Well, tidak mudah menjadi diriku (it's not easy to be me) judul lagu ini. Tidak mudah menjadi seorang pahlawan yang dielu-elukan orang, dimana dia dianggap sebagai orang yang tidak memiliki kekurangan tapi 'even heroes have the right to bleed, even heroes have the right to dream' (pahlawan pun bisa berdarah, pahlawan juga berhak bermimpi), yakan?
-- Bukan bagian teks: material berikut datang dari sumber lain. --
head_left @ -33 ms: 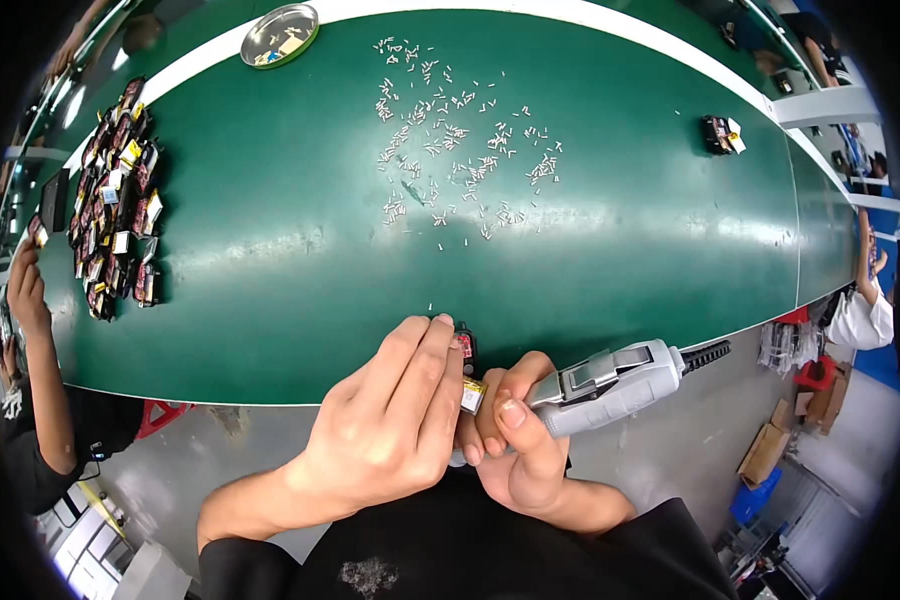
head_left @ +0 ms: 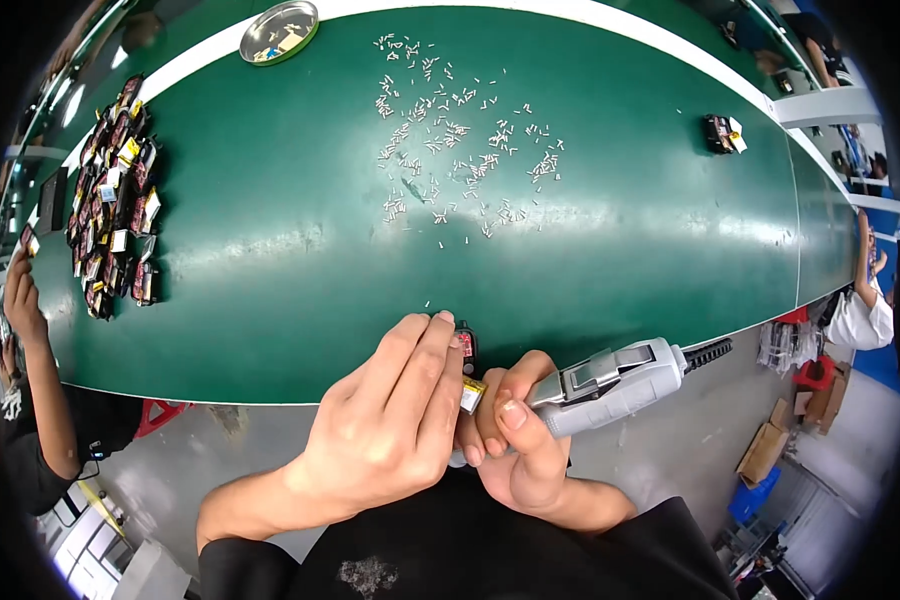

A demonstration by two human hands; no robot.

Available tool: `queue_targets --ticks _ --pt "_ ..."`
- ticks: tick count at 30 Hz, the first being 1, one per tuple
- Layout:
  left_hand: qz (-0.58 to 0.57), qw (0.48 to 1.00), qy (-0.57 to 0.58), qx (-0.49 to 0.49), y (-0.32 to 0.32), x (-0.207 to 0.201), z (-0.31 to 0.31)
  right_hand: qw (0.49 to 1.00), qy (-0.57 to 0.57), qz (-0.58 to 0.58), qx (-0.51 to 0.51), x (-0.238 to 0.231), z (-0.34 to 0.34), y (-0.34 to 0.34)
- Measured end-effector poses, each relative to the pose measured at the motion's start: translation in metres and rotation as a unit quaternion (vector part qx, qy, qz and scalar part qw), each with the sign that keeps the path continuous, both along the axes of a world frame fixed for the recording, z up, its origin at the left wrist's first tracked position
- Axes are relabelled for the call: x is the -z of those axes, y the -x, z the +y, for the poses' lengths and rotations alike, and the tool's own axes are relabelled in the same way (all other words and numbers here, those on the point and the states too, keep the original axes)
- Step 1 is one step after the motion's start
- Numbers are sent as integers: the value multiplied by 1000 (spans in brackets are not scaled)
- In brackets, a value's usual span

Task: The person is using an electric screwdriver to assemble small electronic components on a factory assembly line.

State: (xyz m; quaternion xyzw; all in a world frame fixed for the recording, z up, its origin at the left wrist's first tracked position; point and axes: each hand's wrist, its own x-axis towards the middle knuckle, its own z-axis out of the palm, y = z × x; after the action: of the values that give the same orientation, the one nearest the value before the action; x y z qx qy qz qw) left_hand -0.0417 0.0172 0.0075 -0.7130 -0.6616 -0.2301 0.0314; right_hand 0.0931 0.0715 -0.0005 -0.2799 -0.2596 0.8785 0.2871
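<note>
At the front edge of the table, my left hand (head_left: 385,405) closes over a small black device (head_left: 467,340) with a red part, its long fingers pressed together along one side. A small silver pouch battery with yellow tape (head_left: 472,394) shows between my two hands. My right hand (head_left: 520,430) is wrapped around the front end of a grey corded hand tool (head_left: 610,382) with a metal lever on top. Its tip is hidden by my fingers. A tiny white piece (head_left: 428,304) lies just beyond my left fingertips.
Many small white slivers (head_left: 450,135) are scattered over the green table (head_left: 290,270). Black devices with batteries (head_left: 115,200) are heaped at the left, and another device (head_left: 718,135) lies far right. A round metal dish (head_left: 280,32) stands far left. A co-worker's hand (head_left: 25,295) holds a device.
The co-worker's hand at the left has shifted slightly up and left with its device. The tiny white piece sits marginally farther from me. My hands look almost unmoved.
</note>
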Motion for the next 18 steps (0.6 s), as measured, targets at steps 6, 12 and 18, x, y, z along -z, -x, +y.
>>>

Kurang lebih itu sih yang saya pikirkan selama ini. Menjadi saya itu gak mudah. Menjadi seorang perempuan yang ditempatkan dalam raga seperti ini dan dalam kehidupan seperti ini, tidak mudah. Tidak mudah menjadi saya yang perfectsionist ini, tidak mudah punya rambut kribo, tidak mudah bekerja sebagai satu-satunya perempuan di lokasi, tidak mudah jadi orang yang gak suka makan di kaki lima, tidak mudah jadi orang yang kalo ngomong kadang menyakitkan, tidak mudah punya ayah yang keras, tidak mudah punya adek yang sok berprisip padahal childish-nya minta ampun, tidak mudah punya mama yang khawatiran yang nelponnya tiap 5 menit sekali, tidak mudah menjadi anak perempuan satu-satunya merangkap anak sulung yang harus menjadi contoh untuk adik, tidak mudah jadi orang yang menjadikan senyum kepada orang lain adalah nomor satu padahal di dalam hati banyak pergumulan yang sedang dipikirkan. Mudah gak? Ini baru sebagian kecil, belum semuanya, dan saya yakin yang baca ini udah ada yang geleng-geleng kepala dengan kehidupan seperti ini. "Gila! ngeri amat yah kehidupan lo!" (ngeri? Noh, suster ngesot yang ngeri.)

Susah yah? 

Saya saja kadang menganggap bahwa menjadi 'saya' itu susah. Gimana harus menghadapi the one and only sibling, yang kalo orang lain bertanggapan bahwa dia itu cool dan lucu padahal aslinya childish dan sensitif tingkat dewa dan kepribadiannnya yang keras sekeras nasi banjar (kalo dibandingkan dengan nasi jawa sih. hehe). Can you imagine that? Dimana saya masih harus berkutat dengan kehidupan pribadi, kehidupan pekerjaan, kehidupan keluarga, dan kehidupan DIA. Complicated kan yah? Yakalii mau di cuekin, orang saudara sendiri. Orang lain yang gak ada hubungan apa-apa aja diperhatiin, masa sodara sedarah sendiri gak diperhatikan. Apa kata dunia? Untung ini rambut masih kribo yang mengindikasikan kesabaran dan kebaikan tingkat dewa masih melekat pada diriku (ini mah asli narsis yah, jangan ditiru sodara-sodara). Yaa, namanya juga punya sodara, belajar untuk memahami orang lain yang diawali dengan memahami saudara kan yah? Untung punya sodara, kalo jadi anak tunggal bayangkan flat-nya hidupmu Curly! Iya juga yah.
Cari foto bedua susah amat sisss, gak ada yang layak upload.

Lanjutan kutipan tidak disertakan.